MPs want cultural, local leaders involved against gender based violence

Government has been urged to strengthen cultural leaders and local councils as key players in elimination of Gender Based Violence (GBV).

Members of Parliament say the two categories have in the past proven effective in handling community disputes more than the police that is currently at the forefront of handling GBV cases.

“I know the police is handling GBV. But it needs to be supported. I worked with local councils and I know they can do much if well equipped.” The Gweri County Member of Parliament, Mr Julius Ekudo says.

Ms Idah Nantaba, the Kayunga district woman representative, says the custodians of law enforcement tend to get compromised by perpetrators of GBV.

“For those who have lived in some countries, you know that you just don’t beat a woman and go free. But here, if a man goes to the police and has money, he can compromise the prosecution.”

The members made the remarks today (Monday), December 5, 2022, during an orientation on GBV for the Committees of Gender, Labour and Social Development; and Human Rights and Equal Opportunities at Parliament.

The Children’s Act 1989 states that local councils are mandated to protect the rights of children in their local areas.

However, the legislators are concerned that the rampant cases of GBV reported in police crime reports could be an indication of a weak local council system.

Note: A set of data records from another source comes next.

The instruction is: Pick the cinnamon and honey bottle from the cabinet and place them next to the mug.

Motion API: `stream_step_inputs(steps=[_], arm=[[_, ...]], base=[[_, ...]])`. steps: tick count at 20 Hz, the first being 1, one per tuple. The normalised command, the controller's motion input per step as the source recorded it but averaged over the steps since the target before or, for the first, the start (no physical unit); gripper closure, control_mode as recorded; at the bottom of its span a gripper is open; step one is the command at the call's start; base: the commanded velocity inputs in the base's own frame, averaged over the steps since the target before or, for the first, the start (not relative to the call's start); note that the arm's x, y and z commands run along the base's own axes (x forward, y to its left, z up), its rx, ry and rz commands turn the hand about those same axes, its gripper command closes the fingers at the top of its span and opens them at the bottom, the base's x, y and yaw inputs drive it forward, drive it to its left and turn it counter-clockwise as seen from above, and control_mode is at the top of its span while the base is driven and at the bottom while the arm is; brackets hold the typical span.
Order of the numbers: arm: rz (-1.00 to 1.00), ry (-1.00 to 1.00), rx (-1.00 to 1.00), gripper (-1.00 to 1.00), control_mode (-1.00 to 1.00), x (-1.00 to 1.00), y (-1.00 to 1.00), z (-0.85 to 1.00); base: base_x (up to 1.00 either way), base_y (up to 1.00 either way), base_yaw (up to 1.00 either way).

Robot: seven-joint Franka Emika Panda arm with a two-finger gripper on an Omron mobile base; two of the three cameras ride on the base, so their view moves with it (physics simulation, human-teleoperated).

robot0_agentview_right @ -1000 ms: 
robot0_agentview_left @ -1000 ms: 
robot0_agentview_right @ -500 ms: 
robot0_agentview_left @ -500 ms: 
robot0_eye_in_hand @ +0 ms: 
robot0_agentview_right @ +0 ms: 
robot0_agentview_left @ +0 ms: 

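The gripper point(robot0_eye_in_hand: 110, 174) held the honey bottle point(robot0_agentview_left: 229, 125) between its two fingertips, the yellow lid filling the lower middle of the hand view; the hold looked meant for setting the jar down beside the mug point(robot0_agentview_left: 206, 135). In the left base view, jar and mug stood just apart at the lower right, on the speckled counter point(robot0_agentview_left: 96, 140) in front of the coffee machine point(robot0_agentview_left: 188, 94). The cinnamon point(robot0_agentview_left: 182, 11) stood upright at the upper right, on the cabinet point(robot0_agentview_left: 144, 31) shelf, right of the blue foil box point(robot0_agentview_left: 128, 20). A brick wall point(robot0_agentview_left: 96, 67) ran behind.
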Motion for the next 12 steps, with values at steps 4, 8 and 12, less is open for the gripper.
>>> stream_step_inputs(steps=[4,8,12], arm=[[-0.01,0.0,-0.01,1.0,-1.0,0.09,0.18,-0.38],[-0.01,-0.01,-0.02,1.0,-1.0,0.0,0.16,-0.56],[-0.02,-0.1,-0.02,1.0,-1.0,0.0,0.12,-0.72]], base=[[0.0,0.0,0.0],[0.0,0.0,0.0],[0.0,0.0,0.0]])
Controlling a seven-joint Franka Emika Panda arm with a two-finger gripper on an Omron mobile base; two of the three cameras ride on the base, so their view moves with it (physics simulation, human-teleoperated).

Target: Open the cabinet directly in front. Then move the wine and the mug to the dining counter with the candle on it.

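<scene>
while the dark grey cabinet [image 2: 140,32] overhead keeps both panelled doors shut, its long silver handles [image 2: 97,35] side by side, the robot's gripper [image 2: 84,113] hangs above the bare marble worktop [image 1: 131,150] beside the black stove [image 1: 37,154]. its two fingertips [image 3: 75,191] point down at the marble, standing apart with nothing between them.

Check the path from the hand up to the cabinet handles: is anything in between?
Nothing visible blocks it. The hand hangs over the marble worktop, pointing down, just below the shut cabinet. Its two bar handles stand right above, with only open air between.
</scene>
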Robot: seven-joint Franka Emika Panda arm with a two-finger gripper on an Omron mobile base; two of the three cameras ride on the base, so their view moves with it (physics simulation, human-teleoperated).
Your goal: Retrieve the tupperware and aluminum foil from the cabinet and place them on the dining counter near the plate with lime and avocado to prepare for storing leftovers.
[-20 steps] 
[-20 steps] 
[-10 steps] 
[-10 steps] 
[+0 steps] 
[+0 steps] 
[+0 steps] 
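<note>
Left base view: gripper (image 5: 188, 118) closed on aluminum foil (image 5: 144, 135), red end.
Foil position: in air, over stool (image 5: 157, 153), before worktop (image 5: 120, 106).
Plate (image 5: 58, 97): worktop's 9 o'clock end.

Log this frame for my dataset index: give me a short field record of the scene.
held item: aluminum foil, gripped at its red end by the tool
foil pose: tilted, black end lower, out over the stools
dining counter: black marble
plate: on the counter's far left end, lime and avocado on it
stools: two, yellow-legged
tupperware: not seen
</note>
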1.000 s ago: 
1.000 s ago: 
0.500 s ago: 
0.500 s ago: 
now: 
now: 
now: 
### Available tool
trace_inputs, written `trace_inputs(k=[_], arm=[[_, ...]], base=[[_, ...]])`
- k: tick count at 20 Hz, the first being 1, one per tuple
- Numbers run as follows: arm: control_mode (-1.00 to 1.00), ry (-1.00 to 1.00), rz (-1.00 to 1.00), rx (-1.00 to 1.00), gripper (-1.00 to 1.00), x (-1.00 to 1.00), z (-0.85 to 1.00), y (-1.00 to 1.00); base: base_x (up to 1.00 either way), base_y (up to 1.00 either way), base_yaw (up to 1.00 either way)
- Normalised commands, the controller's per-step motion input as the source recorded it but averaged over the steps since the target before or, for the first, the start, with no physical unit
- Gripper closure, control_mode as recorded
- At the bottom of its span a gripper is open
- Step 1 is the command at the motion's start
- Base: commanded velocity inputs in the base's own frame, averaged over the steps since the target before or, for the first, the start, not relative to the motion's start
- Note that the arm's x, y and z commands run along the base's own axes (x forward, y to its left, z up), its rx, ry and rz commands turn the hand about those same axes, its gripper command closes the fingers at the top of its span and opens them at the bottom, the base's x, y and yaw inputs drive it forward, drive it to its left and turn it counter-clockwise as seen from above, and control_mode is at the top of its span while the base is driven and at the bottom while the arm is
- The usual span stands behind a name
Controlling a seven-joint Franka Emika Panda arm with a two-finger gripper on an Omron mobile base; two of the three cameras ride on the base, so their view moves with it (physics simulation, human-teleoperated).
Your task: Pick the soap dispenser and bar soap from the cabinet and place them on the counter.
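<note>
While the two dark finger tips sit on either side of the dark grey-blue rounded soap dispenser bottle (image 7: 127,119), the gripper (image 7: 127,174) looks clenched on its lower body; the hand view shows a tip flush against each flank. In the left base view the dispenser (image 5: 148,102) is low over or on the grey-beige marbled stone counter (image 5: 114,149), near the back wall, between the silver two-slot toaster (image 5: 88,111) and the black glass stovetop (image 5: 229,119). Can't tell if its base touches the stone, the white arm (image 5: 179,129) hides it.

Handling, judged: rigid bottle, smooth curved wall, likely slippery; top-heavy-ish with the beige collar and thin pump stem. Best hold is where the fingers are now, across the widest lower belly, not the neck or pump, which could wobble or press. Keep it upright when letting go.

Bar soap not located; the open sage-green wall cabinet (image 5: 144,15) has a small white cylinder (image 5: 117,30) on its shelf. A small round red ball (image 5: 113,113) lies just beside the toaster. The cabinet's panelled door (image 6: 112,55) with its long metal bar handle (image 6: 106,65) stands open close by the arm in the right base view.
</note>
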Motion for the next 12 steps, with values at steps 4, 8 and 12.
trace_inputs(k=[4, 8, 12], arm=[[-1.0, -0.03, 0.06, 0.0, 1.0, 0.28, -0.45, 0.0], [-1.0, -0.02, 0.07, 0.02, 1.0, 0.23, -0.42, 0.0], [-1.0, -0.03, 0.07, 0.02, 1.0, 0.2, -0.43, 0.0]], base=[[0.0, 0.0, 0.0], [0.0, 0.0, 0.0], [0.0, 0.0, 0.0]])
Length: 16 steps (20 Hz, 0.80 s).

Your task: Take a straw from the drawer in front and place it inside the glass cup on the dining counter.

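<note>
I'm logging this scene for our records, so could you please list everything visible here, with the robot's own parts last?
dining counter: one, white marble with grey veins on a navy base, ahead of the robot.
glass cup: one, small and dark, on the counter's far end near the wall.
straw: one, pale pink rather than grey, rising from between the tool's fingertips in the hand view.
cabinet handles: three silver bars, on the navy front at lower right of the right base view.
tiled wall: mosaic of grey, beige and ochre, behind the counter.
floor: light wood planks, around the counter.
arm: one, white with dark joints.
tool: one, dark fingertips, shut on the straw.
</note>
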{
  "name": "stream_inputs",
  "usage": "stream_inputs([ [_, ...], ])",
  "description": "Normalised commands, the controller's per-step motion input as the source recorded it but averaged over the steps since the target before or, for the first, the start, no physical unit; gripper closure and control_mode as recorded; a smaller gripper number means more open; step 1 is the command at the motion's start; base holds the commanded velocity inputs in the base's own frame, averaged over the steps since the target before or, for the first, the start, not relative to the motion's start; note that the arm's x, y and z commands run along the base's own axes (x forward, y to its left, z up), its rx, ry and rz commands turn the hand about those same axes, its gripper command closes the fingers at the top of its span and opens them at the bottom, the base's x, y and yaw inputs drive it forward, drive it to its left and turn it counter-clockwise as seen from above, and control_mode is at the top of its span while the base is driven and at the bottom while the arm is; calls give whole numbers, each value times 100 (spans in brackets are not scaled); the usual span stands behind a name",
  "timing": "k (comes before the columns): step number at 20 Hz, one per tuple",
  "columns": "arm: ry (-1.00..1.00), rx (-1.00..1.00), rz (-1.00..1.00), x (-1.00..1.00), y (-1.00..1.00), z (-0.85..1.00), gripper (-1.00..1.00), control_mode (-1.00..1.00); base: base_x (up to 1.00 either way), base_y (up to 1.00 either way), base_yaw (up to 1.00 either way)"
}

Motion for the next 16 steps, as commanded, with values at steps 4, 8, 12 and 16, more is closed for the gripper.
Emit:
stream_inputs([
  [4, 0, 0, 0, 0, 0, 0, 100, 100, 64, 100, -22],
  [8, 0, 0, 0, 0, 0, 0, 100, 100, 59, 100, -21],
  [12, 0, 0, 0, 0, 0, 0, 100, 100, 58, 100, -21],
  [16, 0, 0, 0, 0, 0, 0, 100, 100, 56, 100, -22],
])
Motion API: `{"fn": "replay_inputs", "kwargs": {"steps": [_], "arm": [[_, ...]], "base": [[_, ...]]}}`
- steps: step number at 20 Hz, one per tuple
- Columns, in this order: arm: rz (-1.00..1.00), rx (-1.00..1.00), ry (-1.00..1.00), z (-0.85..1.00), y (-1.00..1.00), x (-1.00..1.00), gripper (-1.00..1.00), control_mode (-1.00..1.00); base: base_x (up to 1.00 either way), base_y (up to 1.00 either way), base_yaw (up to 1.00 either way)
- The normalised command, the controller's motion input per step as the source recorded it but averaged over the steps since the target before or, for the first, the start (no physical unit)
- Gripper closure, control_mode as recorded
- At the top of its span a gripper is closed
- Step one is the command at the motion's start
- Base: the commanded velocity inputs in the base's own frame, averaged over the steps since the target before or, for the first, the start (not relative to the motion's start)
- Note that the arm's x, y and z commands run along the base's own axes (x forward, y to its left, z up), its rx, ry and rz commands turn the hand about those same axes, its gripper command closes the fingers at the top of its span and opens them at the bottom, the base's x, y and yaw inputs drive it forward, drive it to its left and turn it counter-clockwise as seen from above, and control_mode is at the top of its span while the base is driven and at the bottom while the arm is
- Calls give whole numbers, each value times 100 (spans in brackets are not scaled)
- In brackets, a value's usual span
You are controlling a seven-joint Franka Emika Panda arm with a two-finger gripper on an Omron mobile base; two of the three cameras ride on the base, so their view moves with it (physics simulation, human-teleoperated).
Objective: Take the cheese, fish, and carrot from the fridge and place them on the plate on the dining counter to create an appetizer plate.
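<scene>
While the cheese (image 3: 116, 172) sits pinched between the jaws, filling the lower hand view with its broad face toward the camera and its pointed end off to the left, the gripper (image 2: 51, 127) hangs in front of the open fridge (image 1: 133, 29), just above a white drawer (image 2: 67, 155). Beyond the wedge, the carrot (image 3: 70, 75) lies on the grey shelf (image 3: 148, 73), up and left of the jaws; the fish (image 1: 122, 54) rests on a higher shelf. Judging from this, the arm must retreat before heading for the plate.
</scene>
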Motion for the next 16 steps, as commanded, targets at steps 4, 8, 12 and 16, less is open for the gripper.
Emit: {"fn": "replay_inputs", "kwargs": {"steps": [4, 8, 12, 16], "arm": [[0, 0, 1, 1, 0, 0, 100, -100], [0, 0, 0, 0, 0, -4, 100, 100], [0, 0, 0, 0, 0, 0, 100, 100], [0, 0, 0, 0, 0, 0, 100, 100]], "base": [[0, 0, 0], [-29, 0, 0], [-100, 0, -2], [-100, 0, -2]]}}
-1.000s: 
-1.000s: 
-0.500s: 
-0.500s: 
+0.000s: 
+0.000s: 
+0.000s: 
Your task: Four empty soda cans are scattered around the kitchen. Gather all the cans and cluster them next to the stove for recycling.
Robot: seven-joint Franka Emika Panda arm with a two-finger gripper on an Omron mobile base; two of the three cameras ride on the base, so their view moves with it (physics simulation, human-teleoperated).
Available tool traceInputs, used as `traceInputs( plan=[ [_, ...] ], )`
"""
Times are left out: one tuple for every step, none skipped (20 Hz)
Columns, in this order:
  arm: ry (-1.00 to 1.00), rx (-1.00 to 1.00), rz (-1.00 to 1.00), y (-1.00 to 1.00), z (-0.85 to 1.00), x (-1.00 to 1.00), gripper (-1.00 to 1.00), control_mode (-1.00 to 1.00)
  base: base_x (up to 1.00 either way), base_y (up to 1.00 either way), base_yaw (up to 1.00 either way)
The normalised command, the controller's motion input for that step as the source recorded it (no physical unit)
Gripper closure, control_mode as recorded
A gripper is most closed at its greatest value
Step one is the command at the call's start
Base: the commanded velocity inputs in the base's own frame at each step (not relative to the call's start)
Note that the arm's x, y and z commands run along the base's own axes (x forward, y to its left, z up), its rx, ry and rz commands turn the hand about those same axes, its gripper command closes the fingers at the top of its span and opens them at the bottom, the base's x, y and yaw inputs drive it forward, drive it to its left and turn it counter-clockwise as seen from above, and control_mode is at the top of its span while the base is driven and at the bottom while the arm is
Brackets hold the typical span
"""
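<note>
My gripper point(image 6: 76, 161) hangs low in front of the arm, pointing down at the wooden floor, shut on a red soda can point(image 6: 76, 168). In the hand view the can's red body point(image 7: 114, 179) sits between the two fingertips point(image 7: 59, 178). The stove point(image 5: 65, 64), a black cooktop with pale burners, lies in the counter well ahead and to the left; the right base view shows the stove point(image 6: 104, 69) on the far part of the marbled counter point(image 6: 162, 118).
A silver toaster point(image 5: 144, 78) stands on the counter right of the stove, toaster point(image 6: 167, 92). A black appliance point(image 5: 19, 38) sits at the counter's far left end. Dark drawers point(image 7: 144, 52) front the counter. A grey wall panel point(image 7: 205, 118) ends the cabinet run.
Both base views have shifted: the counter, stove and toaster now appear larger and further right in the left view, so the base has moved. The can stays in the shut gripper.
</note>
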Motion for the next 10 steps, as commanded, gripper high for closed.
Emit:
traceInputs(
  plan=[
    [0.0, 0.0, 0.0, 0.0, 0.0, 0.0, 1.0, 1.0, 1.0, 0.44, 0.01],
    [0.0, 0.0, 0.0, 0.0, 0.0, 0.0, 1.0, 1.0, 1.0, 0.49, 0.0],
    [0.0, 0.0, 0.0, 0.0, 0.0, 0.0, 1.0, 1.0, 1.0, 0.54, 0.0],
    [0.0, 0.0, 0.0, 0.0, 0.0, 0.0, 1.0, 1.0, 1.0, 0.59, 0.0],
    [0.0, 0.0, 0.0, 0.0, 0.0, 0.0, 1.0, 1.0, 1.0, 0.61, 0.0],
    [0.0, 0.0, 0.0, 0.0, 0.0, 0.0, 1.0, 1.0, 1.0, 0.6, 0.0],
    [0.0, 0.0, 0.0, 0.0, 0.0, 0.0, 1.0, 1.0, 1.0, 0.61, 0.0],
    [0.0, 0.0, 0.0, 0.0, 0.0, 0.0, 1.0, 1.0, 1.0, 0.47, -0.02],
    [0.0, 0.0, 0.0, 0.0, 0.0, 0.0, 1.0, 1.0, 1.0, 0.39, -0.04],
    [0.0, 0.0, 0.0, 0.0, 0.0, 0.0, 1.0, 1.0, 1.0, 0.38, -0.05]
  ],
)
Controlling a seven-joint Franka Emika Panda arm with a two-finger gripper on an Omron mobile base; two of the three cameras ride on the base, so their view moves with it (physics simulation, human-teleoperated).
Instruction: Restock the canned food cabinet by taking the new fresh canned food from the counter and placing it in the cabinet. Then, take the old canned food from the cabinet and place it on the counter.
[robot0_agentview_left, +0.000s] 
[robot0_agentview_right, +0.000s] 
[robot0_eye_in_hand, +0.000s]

Ms Flavia Kabahenda, the Chairperson of the Committee on Gender, Labour and Social Development, wonders if local councils know their mandate over handling GBV.

“Local government mandates that all LCs should be in charge of child and family protection. I don’t know whether LCs know their mandate. If they don’t know, then, they will let things be. We need to target these people.” She says.

The Busia Municipality Member of Parliament, Mr Geoffrey Macho, says the utilisation of cultural leaders will restore sanity in families following the restoration of traditional norms.

Dr Jane Ekapu, a gender expert in the Ministry of Gender, Labour and Social Development who facilitated the orientation, says her ministry has registered results working with local authorities, urging the law makers to stir up the work being carried out by cultural institutions.

“I know that Teso, Tooro and Buganda Kingdoms have an action plan on GBV. What MPs would do is to tap into those plans.”

She tips the legislators to work with religious institutions in their activism against GBV singling out the Church of Uganda as a key player in fighting female genital mutilation in Sebei. This MPs’ orientation on GBV is part of the annual campaign on 16 days of activism against gender based violence in women and girls that takes place between November 25 and December 10.